Both sexes fully winged. Body, legs and antennae largely brown, pronotum usually yellow, also tarsi, apex of tibiae and base of mid and hind femora; antennal segment II yellow in contrast to segment I, segment III pale at base; fore wing pale with posterior margin weakly shaded. Antennae 9-segmented, VII–IX forming a unit, segments III–IV with irregular transverse sensoria at apex and a longitudinal row of 2 (or 1) sensory areas ventrally. Head longer than wide, with 8 or more pairs of small ante-ocellar setae, inter-ocellar setae prominent and arise on anterior margin of ocellar triangle; vertex sculptured, postoccipital region reticulate. Pronotum with 1 pair of long posteroangular setae, 4 pairs of posteromarginals. Mesonotum with microtrichia on transverse sculpture lines. Metanotum with linear reticulate sculpture bearing microtrichia, median setae near posterior margin. Fore tarsus with strongly recurved hamus. Fore wing with cross veins faint. Abdominal tergites weakly sculptured, trichobothria on X about as large as major setal bases. Sternites III–VI with 2 or 3 pairs of posteromarginal setae, lateral pairs arise far forward on disc; sternite VII with 4 pairs of posteromarginal setae, 2 pairs of supernumerary setae, and 3 pairs of discal setae laterally.

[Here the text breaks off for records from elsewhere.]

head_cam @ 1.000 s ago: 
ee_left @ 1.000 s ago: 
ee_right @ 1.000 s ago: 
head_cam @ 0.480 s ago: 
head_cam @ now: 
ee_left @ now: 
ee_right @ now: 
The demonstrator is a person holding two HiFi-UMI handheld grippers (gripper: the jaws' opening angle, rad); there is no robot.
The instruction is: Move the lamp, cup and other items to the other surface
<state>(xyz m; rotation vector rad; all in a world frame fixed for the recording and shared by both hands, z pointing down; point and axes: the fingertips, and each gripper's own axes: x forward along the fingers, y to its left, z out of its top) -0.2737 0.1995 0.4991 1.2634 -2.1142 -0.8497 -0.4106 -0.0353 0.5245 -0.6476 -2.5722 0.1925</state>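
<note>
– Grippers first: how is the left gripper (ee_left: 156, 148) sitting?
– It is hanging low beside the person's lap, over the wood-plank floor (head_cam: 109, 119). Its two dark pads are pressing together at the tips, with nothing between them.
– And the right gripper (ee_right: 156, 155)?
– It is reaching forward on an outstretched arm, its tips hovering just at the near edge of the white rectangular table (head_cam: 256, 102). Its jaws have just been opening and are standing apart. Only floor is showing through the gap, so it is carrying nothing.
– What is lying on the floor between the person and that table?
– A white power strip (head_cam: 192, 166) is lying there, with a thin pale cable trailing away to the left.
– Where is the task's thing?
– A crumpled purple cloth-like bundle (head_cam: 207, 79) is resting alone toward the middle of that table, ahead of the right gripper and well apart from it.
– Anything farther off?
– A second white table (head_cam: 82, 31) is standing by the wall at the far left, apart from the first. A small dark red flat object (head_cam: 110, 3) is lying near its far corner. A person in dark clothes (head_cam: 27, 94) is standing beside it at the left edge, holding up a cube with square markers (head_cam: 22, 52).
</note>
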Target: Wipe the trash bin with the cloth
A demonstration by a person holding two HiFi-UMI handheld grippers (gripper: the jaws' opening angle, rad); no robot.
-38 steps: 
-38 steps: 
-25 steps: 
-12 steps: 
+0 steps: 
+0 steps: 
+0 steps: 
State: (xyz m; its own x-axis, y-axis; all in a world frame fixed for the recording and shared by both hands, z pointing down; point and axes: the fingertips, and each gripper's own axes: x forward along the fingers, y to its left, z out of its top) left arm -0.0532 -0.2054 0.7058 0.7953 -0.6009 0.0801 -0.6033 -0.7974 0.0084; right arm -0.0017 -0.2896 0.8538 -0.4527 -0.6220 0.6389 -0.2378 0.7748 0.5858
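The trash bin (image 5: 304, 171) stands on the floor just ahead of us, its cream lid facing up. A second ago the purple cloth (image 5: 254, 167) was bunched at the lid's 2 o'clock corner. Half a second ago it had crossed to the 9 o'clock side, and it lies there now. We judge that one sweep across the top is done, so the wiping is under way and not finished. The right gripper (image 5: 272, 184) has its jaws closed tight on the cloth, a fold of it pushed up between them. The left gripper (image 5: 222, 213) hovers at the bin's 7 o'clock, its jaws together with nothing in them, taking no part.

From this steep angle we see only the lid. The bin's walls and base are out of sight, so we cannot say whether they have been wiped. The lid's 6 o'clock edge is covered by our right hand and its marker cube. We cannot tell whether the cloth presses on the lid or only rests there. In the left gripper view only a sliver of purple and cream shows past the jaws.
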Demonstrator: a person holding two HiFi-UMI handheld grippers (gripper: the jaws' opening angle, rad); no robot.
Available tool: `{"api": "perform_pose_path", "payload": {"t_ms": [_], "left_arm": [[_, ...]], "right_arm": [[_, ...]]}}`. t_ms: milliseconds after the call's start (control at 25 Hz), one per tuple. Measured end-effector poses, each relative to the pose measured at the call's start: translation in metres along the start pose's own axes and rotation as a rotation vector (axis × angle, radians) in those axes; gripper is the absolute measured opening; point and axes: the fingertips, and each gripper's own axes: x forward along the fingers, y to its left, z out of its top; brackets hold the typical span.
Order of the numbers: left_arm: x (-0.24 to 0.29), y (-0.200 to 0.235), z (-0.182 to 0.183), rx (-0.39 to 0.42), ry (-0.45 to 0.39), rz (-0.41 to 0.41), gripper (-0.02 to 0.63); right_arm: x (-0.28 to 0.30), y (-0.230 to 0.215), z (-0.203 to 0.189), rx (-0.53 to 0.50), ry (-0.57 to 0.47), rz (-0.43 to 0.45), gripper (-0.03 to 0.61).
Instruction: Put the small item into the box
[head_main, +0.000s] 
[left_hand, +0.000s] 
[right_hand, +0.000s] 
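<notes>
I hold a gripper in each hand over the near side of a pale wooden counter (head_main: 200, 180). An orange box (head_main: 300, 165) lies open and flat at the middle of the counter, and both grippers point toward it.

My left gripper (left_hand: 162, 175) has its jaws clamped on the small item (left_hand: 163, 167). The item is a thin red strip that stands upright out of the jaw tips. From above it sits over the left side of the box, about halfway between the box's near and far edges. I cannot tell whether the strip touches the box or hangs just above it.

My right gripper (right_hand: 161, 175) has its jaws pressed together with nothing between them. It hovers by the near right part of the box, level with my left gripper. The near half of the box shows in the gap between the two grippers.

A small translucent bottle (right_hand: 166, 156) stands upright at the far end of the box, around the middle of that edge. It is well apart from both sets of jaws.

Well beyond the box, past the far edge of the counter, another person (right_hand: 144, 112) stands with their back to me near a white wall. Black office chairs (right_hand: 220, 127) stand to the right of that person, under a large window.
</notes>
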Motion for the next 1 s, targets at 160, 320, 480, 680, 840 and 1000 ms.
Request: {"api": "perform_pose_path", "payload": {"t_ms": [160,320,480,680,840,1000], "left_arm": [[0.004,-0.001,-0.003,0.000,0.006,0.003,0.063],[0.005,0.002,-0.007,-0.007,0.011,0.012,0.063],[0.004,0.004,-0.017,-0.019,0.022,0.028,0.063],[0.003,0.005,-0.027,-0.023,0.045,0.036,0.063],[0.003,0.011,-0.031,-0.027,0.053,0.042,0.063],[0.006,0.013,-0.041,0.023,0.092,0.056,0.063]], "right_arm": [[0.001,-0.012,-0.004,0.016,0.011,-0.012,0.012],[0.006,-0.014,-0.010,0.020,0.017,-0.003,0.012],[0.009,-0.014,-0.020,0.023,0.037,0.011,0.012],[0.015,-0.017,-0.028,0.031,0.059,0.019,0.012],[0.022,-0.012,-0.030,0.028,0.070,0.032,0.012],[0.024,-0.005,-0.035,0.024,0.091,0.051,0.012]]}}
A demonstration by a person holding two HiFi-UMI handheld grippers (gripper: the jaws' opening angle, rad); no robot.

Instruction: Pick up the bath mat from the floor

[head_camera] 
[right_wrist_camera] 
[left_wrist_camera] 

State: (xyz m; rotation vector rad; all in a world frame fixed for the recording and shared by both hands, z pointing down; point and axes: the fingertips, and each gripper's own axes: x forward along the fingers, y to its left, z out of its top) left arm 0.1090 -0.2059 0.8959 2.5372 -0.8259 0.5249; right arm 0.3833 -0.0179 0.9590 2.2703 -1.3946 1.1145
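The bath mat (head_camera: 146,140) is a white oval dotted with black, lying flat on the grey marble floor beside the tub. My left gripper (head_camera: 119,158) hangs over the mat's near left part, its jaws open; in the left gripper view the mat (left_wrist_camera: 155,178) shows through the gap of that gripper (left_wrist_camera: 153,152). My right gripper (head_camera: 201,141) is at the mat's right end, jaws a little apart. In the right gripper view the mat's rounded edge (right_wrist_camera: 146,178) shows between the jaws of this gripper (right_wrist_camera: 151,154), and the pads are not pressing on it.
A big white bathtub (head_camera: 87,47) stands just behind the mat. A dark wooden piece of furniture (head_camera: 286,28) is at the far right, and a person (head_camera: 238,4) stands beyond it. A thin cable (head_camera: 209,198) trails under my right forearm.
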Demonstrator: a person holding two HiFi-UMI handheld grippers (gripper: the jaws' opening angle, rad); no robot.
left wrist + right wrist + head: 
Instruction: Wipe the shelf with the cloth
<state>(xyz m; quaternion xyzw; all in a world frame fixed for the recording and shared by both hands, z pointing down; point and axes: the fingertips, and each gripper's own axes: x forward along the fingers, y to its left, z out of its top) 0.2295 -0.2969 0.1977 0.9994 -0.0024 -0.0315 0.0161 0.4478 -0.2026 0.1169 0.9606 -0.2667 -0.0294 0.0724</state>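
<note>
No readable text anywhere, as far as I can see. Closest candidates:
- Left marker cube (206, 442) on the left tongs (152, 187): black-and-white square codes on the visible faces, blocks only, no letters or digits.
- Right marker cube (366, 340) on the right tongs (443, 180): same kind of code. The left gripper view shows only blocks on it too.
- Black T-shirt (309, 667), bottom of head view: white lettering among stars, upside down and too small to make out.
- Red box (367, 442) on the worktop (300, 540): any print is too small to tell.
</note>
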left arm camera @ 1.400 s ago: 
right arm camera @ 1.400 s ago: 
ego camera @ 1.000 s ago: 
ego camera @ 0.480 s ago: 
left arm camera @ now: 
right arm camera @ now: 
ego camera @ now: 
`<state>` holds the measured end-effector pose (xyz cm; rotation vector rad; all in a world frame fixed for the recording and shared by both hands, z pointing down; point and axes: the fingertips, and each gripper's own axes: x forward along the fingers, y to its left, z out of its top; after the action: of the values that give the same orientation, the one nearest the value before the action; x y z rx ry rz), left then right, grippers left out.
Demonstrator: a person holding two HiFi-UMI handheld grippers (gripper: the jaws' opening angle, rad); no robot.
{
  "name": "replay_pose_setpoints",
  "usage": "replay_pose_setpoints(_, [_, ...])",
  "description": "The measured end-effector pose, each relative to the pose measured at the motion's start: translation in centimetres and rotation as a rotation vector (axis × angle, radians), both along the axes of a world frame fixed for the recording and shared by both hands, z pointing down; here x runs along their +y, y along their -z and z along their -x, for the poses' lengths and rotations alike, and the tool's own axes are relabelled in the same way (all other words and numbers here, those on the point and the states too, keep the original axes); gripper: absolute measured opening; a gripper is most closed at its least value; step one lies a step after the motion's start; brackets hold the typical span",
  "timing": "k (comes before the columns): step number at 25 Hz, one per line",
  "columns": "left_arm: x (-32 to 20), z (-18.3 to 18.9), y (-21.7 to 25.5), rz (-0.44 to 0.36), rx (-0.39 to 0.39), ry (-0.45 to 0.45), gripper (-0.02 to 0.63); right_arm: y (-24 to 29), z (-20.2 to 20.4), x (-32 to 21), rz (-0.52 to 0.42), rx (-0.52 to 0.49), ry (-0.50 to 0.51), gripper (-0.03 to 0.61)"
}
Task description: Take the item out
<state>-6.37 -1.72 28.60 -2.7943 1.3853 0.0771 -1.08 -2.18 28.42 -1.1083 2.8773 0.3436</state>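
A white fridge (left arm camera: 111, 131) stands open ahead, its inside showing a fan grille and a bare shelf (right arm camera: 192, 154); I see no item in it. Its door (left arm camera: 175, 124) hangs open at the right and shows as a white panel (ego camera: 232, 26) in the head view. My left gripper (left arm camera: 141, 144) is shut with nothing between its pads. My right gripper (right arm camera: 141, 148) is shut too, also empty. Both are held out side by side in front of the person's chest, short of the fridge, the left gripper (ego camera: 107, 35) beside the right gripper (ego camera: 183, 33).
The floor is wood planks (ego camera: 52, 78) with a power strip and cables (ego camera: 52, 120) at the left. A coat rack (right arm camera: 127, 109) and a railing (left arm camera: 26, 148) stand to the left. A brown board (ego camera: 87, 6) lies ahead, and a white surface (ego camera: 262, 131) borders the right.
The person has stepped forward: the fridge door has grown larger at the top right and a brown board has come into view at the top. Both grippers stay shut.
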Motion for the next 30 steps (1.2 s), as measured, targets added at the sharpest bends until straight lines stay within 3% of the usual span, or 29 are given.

Apart from this western European species, the genus Rhipidothrips comprises the widespread species R. brunneus, together with two species from southeastern Europe, one species from western Europe between Finland and Spain, and one from the Mediterranean and Canary Islands (zur Strassen, 2003).
Rhipidothrips gratiosus Uzel
Presumably predatory on other thrips (Bailey, 1954).
Recorded from various Poaceae, especially the cereal crops, Avena, Hordeum and Triticum.
Southern areas of the western Palearctic; introduced to California.